Auto Finance and Dealer Services (AFDS): This segment provides a variety of banking products and services to more than 3,700 automotive dealerships within the Company’s primary banking markets, as well as in Arizona, Florida, Nevada, New Jersey, New York, Tennessee, and Texas. AFDS finances the purchase of automobiles by customers at the automotive dealerships; purchases automobiles from dealers and simultaneously leases the automobiles to consumers under long-term leases; finances the dealerships new and used vehicle inventories, land, buildings, and other real estate owned by the dealership, and their working capital needs; and provides other banking services to the automotive dealerships and their owners. Competition from the financing divisions of automobile manufacturers and from other financial institutions is intense. AFDS’ production opportunities are directly impacted by the general automotive sales business, including programs initiated by manufacturers to enhance and increase sales directly. Huntington has been in this line of business for over 50 years.
Private Financial and Capital Markets Group (PFCMG): This segment provides products and services designed to meet the needs of higher net worth customers. Revenue is derived through the sale of trust, asset management, investment advisory, brokerage, and private banking products and services. PFCMG also focuses on financial solutions for corporate and institutional customers that include investment banking, sales and trading of securities, mezzanine capital financing, and interstate risk management products. To serve high net worth customers, a unique distribution model is used that employs a single, unified sales force to deliver products and services mainly through Regional Banking distribution channels.
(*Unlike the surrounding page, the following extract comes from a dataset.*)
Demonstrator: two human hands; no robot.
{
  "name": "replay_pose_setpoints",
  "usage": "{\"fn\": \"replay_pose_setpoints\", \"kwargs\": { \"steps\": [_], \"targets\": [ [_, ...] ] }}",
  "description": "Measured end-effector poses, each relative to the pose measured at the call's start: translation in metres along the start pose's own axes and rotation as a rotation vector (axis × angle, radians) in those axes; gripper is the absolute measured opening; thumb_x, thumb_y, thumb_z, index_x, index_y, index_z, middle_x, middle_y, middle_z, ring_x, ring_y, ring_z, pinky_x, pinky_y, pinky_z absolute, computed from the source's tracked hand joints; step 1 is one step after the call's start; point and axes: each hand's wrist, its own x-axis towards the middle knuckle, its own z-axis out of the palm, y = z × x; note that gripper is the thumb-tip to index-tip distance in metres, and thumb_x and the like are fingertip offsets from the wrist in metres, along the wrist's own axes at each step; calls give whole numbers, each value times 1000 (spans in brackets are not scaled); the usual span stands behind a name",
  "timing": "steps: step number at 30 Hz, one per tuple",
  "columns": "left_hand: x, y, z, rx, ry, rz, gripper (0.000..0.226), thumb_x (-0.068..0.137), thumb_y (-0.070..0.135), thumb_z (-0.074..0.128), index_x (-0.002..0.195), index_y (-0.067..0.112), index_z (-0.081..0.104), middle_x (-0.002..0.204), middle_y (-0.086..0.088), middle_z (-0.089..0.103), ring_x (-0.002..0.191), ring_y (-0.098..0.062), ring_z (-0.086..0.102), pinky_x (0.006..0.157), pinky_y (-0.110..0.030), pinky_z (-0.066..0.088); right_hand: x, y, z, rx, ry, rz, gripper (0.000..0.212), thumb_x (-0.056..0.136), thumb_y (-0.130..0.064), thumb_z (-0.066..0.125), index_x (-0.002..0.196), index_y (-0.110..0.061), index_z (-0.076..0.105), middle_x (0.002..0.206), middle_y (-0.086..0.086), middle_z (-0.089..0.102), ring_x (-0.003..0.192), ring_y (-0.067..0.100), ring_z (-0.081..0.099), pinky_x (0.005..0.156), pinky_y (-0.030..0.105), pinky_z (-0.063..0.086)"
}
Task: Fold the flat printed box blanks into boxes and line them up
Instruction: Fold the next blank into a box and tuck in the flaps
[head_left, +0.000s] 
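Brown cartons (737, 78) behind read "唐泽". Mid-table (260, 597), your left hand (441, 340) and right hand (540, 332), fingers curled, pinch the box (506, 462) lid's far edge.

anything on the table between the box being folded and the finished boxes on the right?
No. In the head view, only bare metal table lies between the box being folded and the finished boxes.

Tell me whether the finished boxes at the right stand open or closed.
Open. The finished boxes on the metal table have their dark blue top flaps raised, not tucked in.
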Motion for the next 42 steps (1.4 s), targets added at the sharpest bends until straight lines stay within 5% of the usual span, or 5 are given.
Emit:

Treasury / Other: This segment includes revenue and expense related to assets, liabilities, and equity that are not directly assigned or allocated to one of the other three business segments. Assets in this segment include Huntington’s insurance agency business, investment securities, and bank owned life insurance. The net interest income/(expense) of this segment includes the net impact of administering the Company’s investment securities portfolios as part of overall liquidity management. A match-funded transfer pricing system is used to attribute appropriate funding interest income and interest expense to other business segments. As such, net interest income includes the net impact of any over or under allocations arising from centralized management of interest rate risk. Furthermore, net interest income includes the net impact of derivatives used to hedge interest rate sensitivity. Non-interest income includes miscellaneous fee income not allocated to other business segments, including bank owned life insurance income, insurance revenue, and any investment securities and trading assets gains or losses. The non-interest expense includes certain corporate administrative, merger, and other miscellaneous expenses not allocated to other business segments. The provision for income taxes for the other business segments is calculated at a statutory 35% tax rate, though our overall effective tax rate is lower. As a result, Treasury/Other reflects a credit for income taxes representing the difference between the lower actual effective tax rate and the statutory tax rate used to allocate income taxes to the other segments.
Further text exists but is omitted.